** Opening THE DATA block **

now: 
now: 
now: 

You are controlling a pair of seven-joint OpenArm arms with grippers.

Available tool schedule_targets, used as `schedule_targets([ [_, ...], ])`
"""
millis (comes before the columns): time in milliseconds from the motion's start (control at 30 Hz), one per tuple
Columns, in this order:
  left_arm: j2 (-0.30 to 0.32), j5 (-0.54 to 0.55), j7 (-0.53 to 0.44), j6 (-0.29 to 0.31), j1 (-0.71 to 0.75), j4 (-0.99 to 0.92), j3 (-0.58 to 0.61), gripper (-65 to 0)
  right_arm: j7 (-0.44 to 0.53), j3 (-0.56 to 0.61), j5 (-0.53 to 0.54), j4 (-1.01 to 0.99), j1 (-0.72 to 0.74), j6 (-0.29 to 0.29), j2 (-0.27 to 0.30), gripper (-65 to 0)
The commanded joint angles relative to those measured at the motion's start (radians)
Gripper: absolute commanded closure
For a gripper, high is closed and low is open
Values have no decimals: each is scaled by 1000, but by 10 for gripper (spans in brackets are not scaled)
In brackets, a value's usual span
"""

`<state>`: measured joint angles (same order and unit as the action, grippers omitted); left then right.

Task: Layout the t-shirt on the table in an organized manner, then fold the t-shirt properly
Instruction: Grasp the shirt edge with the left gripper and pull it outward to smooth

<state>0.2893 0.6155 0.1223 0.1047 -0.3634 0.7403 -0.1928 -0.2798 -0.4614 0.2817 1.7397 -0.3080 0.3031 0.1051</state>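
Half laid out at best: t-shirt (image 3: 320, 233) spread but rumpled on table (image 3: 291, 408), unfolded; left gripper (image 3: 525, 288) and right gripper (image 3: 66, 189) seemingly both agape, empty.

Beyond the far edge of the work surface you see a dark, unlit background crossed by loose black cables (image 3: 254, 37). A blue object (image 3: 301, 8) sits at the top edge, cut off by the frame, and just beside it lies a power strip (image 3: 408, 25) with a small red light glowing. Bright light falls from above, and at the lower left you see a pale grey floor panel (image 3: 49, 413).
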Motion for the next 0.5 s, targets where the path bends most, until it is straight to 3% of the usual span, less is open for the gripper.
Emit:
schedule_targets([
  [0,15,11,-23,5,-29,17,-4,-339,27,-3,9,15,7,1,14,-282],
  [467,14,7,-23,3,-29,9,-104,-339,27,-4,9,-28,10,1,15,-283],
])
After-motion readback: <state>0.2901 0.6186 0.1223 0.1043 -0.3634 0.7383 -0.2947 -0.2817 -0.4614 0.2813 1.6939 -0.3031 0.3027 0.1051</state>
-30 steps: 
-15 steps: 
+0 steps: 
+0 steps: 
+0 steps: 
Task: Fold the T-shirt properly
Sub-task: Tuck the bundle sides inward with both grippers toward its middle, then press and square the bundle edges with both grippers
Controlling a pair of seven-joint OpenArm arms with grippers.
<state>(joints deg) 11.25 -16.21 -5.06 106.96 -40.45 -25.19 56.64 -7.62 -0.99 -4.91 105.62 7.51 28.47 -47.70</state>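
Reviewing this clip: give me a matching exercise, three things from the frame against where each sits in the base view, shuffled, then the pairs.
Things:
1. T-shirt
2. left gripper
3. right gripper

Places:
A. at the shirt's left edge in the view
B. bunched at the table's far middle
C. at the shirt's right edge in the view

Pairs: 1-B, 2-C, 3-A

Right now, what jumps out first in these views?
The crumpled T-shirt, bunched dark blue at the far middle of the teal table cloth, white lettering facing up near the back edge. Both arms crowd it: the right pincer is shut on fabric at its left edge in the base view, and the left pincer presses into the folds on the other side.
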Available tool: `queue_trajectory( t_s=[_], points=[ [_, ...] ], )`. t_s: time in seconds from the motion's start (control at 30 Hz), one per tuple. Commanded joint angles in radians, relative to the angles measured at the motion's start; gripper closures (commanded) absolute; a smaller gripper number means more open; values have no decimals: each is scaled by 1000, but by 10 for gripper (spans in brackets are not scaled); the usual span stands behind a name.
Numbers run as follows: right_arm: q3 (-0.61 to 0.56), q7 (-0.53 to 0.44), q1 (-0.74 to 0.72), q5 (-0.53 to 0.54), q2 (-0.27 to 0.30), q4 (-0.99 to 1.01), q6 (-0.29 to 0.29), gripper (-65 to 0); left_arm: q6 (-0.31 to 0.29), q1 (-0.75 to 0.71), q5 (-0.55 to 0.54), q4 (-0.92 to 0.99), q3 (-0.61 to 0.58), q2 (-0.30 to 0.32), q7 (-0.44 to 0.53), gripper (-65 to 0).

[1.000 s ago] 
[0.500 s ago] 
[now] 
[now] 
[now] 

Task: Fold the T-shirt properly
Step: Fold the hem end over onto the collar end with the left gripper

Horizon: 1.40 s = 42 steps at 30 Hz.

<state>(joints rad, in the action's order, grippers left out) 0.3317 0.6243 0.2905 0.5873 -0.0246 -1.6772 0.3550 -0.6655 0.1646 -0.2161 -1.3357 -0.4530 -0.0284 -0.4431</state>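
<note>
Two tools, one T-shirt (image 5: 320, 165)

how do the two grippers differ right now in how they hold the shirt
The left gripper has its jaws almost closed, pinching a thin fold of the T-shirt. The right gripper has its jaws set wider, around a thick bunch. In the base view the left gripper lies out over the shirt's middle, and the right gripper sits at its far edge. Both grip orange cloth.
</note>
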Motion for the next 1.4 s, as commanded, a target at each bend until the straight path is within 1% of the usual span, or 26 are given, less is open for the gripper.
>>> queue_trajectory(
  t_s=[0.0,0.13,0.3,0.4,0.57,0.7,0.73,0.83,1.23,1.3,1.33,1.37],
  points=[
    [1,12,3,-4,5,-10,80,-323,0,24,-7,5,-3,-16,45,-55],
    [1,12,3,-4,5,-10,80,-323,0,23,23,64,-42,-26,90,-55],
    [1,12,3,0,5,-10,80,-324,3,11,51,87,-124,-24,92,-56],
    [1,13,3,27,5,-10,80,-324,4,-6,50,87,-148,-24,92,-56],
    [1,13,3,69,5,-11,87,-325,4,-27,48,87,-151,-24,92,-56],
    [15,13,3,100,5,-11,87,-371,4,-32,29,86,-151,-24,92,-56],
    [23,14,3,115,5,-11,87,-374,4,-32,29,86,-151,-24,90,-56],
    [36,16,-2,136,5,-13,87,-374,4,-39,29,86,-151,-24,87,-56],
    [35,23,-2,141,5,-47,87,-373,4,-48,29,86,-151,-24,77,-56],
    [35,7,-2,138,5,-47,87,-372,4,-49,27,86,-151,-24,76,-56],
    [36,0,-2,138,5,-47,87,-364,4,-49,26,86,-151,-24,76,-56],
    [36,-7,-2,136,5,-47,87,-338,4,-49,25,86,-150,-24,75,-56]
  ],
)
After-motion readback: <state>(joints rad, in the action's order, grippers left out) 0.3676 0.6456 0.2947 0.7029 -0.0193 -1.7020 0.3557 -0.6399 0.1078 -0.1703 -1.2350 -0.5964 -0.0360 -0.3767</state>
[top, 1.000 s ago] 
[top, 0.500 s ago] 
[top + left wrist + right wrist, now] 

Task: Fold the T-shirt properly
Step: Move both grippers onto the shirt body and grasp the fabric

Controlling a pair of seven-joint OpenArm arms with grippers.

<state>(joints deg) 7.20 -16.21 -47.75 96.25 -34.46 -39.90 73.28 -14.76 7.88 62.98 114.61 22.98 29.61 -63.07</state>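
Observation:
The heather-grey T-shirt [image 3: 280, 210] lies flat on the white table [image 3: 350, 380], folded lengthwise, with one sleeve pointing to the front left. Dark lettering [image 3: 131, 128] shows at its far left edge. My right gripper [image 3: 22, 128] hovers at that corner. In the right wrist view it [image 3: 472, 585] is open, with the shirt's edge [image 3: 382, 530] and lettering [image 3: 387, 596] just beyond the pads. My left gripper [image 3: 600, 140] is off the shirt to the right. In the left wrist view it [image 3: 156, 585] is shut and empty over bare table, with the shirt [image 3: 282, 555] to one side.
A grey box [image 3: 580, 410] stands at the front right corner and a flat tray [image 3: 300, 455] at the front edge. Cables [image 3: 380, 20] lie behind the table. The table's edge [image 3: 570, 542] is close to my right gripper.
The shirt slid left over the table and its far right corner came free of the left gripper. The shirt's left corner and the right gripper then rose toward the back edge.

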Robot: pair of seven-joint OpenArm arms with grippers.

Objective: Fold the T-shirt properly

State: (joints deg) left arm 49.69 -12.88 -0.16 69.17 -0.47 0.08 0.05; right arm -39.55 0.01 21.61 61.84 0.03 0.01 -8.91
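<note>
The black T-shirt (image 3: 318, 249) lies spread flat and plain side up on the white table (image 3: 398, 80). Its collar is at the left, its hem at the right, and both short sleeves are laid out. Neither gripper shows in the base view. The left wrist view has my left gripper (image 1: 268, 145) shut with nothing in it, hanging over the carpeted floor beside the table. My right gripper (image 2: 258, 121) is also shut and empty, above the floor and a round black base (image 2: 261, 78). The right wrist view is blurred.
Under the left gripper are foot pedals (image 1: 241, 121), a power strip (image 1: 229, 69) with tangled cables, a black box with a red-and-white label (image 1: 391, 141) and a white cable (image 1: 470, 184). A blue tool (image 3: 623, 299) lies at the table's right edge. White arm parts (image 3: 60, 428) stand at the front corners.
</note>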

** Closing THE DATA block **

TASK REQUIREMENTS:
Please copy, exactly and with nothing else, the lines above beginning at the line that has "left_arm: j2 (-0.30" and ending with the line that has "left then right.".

RESPONSE FOR THIS EXERCISE:
  left_arm: j2 (-0.30 to 0.32), j5 (-0.54 to 0.55), j7 (-0.53 to 0.44), j6 (-0.29 to 0.31), j1 (-0.71 to 0.75), j4 (-0.99 to 0.92), j3 (-0.58 to 0.61), gripper (-65 to 0)
  right_arm: j7 (-0.44 to 0.53), j3 (-0.56 to 0.61), j5 (-0.53 to 0.54), j4 (-1.01 to 0.99), j1 (-0.72 to 0.74), j6 (-0.29 to 0.29), j2 (-0.27 to 0.30), gripper (-65 to 0)
The commanded joint angles relative to those measured at the motion's start (radians)
Gripper: absolute commanded closure
For a gripper, high is closed and low is open
Values have no decimals: each is scaled by 1000, but by 10 for gripper (spans in brackets are not scaled)
In brackets, a value's usual span
"""

`<state>`: measured joint angles (same order and unit as the action, grippers omitted); left then right.

Work on this exercise is finished.